> _Exercise_
From the entries below, copy out all lines holding "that".

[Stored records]
'''
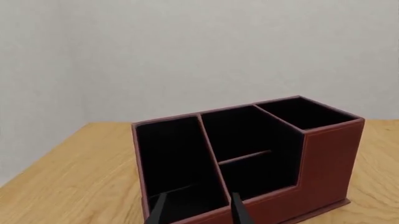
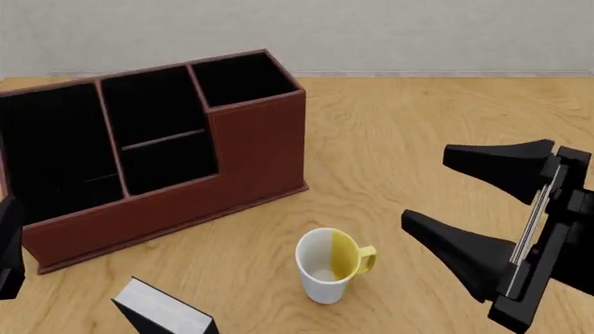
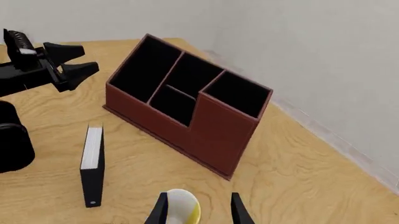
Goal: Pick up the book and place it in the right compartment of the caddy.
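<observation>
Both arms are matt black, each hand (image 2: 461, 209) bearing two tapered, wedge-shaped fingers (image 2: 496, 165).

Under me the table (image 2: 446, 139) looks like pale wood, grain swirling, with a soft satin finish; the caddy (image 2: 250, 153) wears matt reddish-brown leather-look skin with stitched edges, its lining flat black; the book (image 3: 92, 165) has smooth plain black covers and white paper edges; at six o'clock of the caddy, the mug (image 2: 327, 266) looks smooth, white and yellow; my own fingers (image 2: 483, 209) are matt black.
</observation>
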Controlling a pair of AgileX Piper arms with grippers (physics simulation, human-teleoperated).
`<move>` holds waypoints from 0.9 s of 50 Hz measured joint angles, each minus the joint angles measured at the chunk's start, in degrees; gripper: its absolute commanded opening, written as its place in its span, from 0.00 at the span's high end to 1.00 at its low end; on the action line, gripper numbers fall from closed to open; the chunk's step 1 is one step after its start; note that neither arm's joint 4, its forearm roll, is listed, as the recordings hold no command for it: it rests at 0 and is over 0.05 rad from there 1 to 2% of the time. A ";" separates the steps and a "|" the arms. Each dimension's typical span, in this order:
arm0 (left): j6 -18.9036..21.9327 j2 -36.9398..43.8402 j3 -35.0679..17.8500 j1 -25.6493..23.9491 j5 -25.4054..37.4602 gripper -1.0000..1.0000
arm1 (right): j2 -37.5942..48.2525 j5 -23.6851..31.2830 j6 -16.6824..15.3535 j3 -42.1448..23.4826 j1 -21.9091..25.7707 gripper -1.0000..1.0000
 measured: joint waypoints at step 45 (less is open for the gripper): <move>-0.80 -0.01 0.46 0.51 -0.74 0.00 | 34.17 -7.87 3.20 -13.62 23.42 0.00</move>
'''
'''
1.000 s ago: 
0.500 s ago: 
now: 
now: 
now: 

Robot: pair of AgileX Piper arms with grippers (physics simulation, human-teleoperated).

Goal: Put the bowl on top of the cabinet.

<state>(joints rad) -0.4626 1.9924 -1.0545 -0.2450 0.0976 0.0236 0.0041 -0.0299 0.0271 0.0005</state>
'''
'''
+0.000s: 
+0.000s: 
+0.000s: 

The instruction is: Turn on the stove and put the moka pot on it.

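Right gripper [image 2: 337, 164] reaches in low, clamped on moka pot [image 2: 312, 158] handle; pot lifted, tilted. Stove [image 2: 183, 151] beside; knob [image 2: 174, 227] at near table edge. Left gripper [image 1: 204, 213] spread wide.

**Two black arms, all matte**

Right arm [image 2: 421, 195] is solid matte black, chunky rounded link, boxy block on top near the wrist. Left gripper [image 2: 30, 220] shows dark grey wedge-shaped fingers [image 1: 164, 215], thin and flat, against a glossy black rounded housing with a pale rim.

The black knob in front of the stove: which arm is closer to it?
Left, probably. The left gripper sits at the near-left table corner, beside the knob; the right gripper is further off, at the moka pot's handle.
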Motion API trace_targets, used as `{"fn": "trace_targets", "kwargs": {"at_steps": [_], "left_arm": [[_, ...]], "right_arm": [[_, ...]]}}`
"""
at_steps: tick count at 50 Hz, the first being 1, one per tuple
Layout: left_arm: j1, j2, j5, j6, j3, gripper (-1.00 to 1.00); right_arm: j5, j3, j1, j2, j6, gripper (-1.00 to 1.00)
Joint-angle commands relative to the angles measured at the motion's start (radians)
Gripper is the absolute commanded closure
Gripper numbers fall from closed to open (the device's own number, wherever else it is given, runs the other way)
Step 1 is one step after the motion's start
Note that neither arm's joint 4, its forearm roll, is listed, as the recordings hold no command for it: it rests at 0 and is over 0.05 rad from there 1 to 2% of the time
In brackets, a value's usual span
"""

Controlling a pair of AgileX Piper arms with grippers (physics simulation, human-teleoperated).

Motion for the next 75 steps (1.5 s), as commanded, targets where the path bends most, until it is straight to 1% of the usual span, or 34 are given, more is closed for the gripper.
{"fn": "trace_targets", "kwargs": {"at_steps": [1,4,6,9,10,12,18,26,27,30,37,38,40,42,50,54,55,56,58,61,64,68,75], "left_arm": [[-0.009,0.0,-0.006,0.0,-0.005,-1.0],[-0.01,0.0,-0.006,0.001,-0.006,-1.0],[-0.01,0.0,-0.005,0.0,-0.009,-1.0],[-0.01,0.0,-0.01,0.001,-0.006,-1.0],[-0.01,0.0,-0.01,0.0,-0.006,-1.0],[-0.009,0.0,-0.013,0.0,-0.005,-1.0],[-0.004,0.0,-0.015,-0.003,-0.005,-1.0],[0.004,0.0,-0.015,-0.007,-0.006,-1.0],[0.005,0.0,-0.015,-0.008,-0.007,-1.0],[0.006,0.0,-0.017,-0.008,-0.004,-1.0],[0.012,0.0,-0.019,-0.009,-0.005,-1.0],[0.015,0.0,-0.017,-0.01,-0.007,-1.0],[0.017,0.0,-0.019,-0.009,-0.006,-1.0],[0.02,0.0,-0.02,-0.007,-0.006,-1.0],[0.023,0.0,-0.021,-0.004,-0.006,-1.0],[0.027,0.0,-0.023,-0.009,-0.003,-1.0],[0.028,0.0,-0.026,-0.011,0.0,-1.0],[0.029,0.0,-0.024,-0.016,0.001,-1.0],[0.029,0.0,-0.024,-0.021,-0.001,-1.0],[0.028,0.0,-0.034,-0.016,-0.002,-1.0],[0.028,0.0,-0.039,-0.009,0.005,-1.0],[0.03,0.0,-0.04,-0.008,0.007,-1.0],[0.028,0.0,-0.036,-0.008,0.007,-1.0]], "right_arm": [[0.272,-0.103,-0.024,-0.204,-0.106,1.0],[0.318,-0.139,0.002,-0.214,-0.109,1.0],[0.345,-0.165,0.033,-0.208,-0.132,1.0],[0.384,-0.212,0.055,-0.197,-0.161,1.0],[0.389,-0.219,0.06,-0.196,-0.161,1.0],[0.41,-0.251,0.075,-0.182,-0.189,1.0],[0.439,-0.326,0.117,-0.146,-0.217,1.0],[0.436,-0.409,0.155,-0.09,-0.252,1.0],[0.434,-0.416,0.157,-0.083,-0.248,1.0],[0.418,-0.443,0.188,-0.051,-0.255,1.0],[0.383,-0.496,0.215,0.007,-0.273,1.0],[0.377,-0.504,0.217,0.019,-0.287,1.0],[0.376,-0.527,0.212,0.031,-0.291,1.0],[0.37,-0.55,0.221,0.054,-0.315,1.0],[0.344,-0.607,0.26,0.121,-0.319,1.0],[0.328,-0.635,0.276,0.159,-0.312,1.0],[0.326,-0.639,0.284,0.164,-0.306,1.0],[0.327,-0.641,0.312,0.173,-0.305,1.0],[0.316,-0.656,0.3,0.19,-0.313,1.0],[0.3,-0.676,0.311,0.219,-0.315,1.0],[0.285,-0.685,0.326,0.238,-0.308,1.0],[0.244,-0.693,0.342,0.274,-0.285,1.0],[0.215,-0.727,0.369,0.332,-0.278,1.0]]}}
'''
> _Answer for this exercise_
`<move>` holds waypoints from 0.9 s of 50 Hz measured joint angles, each minus the joint angles measured at the chunk's start, in degrees; gripper: its absolute commanded opening, written as its place in its span, from 0.00 at the span's high end to 1.00 at its low end; on the action line, gripper numbers fall from closed to open; the chunk's step 1 is one step after its start; note that neither arm's joint 4, its forearm roll, is listed, as the recordings hold no command for it: it rests at 0 and is over 0.05 rad from there 1 to 2% of the time. A ";" separates the steps and a "|" the arms. Each dimension's typical span, in this order:
Note that neither arm's joint 4, its forearm roll, is listed, as the recordings hold no command for it: it rests at 0 and is over 0.05 rad from there 1 to 2% of the time

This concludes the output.